Merci aux scénaristes déjà vétérans/réalisateurs débutants, Abby Kohn et Marc Silverstein, pour avoir trouvé une raison réaliste (même si déjà vue auparavant) pour le twist vital qui propulse l’histoire. Bien que de manière assez répétée, Mme Amy Schumer réussit à faire passer le message (connu) (sur le fait de laisser libre cours à sa splendeur intérieure) et, ce faisant, parvient à une narration fluide et humoristique, ce qui permet d’accepter facilement que son personnage, Renee Bennett, ne se limite soudainement pas à sa beauté intérieure, un point certainement aidé par le fait que l’actrice elle-même ne tombe même pas dans la seule autre catégorie.Le contraste entre le rôle principal féminin dominant et bruyant et son petit ami Ethan (Rory Scovel), qui n’est pas timide (pour prononcer la réplique « Puis-je être toi quand je serai grand ? ») mais plutôt décontracté, a été utile.
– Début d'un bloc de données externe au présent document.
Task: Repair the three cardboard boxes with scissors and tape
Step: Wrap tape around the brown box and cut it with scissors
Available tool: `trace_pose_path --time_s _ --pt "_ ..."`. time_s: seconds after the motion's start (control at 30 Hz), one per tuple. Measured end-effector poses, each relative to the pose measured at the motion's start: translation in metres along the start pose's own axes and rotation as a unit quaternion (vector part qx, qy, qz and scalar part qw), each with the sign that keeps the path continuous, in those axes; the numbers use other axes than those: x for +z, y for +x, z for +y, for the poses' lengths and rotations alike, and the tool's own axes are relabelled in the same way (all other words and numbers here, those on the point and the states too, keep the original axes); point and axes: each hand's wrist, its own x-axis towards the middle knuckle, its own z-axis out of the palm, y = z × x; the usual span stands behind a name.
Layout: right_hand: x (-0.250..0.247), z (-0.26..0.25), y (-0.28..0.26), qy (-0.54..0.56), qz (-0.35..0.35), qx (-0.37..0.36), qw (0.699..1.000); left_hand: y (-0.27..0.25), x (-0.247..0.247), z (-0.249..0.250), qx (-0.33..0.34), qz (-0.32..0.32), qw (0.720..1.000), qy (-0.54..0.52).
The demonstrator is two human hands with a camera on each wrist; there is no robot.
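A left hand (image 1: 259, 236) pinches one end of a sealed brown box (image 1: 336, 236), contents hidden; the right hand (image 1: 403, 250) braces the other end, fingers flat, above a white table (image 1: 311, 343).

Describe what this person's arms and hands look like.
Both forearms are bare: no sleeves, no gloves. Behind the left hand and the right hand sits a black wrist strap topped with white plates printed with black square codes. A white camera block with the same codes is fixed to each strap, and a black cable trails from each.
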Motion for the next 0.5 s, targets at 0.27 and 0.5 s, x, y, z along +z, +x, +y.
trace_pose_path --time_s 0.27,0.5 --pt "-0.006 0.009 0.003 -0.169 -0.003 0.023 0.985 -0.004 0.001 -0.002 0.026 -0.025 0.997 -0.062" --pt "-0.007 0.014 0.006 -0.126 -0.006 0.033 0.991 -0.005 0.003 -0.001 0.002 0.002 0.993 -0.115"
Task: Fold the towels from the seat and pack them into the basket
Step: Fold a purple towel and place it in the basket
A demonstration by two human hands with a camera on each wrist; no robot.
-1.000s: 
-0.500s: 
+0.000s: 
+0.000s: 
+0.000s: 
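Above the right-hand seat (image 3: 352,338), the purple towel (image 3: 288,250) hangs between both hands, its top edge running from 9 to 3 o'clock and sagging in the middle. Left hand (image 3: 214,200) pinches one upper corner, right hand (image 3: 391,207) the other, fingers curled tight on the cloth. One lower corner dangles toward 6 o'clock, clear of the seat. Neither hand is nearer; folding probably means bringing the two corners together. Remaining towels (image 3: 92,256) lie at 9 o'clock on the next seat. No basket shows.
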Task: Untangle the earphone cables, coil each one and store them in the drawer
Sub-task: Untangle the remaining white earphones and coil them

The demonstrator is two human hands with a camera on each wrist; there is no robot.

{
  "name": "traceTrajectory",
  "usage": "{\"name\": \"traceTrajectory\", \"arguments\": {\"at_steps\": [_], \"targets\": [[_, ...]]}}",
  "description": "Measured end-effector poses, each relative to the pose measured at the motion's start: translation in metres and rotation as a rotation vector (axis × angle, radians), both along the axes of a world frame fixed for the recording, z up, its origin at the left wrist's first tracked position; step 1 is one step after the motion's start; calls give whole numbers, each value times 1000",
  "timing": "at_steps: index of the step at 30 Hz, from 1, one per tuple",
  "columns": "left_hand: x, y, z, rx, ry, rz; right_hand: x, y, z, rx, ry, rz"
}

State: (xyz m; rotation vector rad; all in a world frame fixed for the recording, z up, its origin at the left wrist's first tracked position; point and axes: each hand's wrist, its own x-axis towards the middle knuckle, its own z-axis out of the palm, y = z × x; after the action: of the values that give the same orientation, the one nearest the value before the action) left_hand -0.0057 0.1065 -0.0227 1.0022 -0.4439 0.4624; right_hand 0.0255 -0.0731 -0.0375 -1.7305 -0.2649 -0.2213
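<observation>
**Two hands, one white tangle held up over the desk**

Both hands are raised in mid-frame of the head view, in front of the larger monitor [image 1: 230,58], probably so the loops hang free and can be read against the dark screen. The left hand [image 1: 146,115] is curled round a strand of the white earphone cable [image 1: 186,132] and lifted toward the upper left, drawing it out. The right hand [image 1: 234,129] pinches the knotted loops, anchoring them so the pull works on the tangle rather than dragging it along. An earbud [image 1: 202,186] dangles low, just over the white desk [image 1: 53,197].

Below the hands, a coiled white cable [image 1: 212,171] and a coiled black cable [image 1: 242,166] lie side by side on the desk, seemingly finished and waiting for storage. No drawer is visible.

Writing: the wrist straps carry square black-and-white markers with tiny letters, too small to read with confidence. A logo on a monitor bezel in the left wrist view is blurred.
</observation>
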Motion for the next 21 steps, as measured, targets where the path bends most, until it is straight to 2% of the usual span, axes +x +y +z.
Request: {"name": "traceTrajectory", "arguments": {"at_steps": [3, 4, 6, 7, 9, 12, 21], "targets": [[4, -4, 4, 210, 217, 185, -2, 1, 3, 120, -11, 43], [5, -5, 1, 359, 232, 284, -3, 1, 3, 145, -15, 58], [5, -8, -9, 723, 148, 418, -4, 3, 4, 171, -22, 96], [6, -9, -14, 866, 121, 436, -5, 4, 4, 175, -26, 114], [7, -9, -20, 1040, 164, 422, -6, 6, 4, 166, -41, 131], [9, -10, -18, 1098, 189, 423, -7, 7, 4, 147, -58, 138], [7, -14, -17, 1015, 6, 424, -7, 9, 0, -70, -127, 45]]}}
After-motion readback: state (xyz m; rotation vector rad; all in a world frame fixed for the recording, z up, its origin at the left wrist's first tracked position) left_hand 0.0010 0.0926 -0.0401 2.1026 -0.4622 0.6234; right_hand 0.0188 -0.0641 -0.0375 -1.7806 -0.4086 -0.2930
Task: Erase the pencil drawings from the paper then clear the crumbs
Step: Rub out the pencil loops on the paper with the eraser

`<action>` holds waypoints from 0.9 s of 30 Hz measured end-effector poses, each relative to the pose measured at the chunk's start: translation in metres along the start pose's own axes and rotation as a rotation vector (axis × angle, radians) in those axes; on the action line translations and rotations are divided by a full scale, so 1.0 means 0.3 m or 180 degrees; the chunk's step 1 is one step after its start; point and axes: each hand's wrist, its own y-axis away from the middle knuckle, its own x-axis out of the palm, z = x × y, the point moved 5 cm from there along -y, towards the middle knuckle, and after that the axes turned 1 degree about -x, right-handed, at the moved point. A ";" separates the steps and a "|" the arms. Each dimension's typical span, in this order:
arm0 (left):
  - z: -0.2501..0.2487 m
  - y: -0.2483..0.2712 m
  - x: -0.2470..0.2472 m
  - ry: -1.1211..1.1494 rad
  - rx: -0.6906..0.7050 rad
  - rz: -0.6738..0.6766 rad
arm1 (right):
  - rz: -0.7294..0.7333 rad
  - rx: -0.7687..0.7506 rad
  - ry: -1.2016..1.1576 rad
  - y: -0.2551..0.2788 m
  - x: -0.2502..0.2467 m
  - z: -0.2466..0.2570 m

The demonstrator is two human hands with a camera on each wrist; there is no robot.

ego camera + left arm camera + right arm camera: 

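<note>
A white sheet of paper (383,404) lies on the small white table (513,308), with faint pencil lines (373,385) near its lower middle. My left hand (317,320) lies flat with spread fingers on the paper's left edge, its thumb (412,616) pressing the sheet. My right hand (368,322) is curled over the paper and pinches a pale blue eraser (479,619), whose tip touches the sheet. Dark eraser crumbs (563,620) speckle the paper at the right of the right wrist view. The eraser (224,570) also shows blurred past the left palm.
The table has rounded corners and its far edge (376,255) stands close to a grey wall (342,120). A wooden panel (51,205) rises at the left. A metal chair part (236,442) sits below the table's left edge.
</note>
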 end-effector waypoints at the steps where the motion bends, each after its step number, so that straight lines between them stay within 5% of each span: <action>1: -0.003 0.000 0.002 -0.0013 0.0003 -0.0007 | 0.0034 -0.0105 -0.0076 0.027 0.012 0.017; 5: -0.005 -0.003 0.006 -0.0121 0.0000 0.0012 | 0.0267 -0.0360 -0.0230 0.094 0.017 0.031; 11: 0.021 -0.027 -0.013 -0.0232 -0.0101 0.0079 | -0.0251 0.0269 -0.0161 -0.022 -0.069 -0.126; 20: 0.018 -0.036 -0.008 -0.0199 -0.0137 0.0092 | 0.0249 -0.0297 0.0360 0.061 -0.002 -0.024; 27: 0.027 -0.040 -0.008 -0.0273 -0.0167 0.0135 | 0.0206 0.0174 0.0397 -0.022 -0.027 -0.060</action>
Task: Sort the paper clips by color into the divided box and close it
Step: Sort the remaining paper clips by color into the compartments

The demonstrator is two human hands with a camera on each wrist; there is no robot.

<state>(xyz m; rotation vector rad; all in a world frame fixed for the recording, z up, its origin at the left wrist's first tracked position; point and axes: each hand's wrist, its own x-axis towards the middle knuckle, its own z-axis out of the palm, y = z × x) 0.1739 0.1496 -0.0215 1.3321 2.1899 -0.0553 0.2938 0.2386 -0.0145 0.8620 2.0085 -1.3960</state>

Parmi les autres « témoins » contributeurs, citons les amies Vivian et Jane (Aidy Bryant et Busy Philipps), et le collègue de bureau Mason (Aidan Martinez), tranquillement hystérique.
Finalement, dans son rôle secondaire d’Avery LeClair, héritière d’une ligne de cosmétiques, bien que pour sa position d’entreprise apparemment suffisamment éduquée et assez belle, Michelle Williams se sent peu sûre d’elle et a besoin d’aide, elle utilise donc Renee soudainement merveilleusement désinhibée pour gérer ses limitations physiques (vocales), son manque d’idées commerciales et d’autres frustrations de sa position quelque peu maladroite. Déjà établie comme actrice dramatique, Williams utilise bien cette chance de percer habilement dans le jeu comique en pimentant son personnage d’une touche de folie contenue.
En conclusion, le film est parfois touchant, suffisamment amusant et positivement motivant… tout cela devrait, espérons-le, aider (et pas seulement) les filles à « se sentir jolies, pleines d’esprit et brillantes ! ». (Réplique extraite de la comédie musicale « West Side Story » et de sa chanson du même titre « I Feel Pretty ».)